DIRECTIONS FOR THIS TASK: After finding the line containing "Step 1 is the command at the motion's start" below, please output that line and each following one through the line containing "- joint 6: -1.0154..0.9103", exactly as written.

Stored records
►
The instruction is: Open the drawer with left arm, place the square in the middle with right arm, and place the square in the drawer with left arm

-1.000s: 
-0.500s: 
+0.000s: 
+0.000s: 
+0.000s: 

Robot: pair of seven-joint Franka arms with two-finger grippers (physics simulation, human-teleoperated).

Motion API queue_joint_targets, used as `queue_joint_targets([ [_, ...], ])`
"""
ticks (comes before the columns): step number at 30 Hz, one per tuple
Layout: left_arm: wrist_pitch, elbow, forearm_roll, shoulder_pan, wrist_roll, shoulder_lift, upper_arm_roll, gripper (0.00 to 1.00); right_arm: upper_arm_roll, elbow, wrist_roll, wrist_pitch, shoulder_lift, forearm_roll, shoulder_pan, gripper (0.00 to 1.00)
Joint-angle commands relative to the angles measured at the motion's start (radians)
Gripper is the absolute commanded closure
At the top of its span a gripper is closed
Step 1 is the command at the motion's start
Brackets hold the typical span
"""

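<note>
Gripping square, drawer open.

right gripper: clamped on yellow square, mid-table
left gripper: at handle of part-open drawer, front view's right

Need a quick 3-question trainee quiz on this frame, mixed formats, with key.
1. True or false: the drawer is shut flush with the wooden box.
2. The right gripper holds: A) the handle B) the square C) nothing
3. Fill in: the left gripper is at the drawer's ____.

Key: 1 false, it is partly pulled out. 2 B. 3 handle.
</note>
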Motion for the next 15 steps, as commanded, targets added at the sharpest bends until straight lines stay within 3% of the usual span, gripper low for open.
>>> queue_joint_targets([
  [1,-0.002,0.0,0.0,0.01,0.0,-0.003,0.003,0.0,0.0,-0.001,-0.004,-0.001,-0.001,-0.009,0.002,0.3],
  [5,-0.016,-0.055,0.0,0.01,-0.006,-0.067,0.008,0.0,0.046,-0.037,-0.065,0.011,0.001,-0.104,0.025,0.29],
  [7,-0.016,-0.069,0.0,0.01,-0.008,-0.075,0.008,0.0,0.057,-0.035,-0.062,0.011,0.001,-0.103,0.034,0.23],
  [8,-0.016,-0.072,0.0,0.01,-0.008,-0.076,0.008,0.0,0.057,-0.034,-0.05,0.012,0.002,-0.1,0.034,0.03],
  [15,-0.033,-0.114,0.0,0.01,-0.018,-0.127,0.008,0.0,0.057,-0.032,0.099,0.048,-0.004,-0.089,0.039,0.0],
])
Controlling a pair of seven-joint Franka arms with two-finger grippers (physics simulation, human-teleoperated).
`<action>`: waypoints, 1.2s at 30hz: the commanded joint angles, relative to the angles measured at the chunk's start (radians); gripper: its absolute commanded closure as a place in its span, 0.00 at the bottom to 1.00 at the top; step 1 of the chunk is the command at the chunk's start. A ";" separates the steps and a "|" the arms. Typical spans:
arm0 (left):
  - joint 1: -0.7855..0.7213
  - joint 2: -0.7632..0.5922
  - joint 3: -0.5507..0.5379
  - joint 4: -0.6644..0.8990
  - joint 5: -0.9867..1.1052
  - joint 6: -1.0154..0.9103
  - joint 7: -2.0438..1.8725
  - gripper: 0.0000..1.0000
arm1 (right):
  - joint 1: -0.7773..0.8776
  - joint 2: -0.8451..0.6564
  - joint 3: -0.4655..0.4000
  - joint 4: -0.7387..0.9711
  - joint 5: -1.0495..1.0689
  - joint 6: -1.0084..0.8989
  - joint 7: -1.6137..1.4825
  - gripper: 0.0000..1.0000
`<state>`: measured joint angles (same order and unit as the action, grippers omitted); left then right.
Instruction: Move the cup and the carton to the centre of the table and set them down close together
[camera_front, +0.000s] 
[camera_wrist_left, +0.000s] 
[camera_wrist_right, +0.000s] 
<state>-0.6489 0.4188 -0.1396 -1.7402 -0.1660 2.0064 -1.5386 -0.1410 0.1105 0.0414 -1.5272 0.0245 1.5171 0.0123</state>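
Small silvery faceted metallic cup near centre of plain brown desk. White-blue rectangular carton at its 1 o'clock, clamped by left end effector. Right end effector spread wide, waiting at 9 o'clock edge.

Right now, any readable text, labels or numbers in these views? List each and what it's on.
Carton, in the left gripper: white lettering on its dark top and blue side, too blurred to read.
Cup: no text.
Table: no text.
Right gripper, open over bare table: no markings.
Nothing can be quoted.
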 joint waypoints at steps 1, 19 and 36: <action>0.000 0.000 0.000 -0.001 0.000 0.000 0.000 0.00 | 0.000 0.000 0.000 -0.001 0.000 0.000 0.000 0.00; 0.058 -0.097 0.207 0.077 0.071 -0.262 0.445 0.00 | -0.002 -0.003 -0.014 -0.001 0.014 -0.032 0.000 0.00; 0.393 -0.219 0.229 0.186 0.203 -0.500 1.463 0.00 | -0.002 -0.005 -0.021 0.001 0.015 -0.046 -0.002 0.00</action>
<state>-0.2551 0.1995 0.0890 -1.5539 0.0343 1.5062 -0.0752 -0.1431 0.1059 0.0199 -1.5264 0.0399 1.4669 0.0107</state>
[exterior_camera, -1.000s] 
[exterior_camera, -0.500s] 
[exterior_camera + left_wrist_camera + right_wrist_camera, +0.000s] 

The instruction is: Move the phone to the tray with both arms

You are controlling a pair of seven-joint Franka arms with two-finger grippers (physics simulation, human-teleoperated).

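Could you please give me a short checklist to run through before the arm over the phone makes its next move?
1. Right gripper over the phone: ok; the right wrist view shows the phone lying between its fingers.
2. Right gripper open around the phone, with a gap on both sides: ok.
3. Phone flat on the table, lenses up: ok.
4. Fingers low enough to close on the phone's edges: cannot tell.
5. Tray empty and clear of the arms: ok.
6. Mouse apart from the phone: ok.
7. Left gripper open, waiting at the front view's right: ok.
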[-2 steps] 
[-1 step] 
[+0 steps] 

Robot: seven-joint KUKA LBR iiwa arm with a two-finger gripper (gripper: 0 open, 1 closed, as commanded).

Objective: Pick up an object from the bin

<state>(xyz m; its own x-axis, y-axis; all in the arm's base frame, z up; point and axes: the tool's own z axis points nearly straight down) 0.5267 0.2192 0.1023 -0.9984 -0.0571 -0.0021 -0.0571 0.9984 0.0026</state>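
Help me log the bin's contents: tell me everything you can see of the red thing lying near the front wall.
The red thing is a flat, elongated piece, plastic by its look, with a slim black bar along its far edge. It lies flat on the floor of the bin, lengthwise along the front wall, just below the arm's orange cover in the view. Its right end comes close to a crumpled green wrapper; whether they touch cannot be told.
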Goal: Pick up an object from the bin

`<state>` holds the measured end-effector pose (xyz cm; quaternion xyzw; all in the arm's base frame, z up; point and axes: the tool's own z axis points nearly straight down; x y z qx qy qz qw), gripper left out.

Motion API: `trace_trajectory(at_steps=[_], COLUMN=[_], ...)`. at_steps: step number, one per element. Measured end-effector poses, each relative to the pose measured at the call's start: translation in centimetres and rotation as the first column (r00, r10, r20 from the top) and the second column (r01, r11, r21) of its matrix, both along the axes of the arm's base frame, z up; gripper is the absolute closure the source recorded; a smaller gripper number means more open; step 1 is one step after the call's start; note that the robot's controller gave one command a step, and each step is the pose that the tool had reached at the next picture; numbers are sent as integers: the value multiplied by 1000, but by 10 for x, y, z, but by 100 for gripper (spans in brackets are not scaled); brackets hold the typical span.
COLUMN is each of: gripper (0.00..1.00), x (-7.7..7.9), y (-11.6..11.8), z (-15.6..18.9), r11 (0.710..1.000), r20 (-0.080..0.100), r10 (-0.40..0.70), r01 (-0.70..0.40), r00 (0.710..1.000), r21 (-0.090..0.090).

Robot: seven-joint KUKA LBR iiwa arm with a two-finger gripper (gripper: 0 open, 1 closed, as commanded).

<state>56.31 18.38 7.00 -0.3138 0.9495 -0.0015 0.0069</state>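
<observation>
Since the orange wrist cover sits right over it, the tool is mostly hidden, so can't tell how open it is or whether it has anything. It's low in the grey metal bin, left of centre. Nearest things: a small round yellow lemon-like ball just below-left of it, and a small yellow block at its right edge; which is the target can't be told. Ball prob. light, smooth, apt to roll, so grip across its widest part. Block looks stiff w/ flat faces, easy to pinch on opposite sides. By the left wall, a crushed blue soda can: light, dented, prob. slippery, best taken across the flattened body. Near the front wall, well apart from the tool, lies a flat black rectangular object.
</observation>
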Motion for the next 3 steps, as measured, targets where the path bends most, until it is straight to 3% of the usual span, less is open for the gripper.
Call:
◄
RESULT:
Step 1 is the command at the motion's start
Brackets hold the typical span
"""

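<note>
Gripping square, drawer open.

right gripper: clamped on yellow square, mid-table
left gripper: at handle of part-open drawer, front view's right

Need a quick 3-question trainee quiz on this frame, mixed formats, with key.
1. True or false: the drawer is shut flush with the wooden box.
2. The right gripper holds: A) the handle B) the square C) nothing
3. Fill in: the left gripper is at the drawer's ____.

Key: 1 false, it is partly pulled out. 2 B. 3 handle.
</note>
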Motion for the next 15 steps, as commanded, targets added at the sharpest bends until straight lines stay within 3% of the usual span, gripper low for open.
>>> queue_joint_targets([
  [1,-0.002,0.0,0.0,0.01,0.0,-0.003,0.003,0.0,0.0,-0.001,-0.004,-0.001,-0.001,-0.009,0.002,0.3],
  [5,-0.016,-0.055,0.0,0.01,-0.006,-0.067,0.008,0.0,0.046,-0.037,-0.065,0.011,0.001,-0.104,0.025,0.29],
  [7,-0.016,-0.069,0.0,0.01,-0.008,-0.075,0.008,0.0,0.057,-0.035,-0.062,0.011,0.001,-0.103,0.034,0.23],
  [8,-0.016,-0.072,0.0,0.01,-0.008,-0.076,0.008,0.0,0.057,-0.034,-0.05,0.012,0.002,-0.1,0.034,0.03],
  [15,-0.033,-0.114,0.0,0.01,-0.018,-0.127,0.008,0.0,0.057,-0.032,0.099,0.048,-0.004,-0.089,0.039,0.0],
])
Controlling a pair of seven-joint Franka arms with two-finger grippers (physics simulation, human-teleoperated).
`<action>`: waypoints, 1.2s at 30hz: the commanded joint angles, relative to the angles measured at the chunk's start (radians); gripper: its absolute commanded closure as a place in its span, 0.00 at the bottom to 1.00 at the top; step 1 of the chunk is the command at the chunk's start. A ";" separates the steps and a "|" the arms. Typical spans:
arm0 (left):
  - joint 1: -0.7855..0.7213
  - joint 2: -0.7632..0.5922
  - joint 3: -0.5507..0.5379
  - joint 4: -0.6644..0.8990
  - joint 5: -0.9867..1.1052
  - joint 6: -1.0154..0.9103

No more output is expected for this exercise.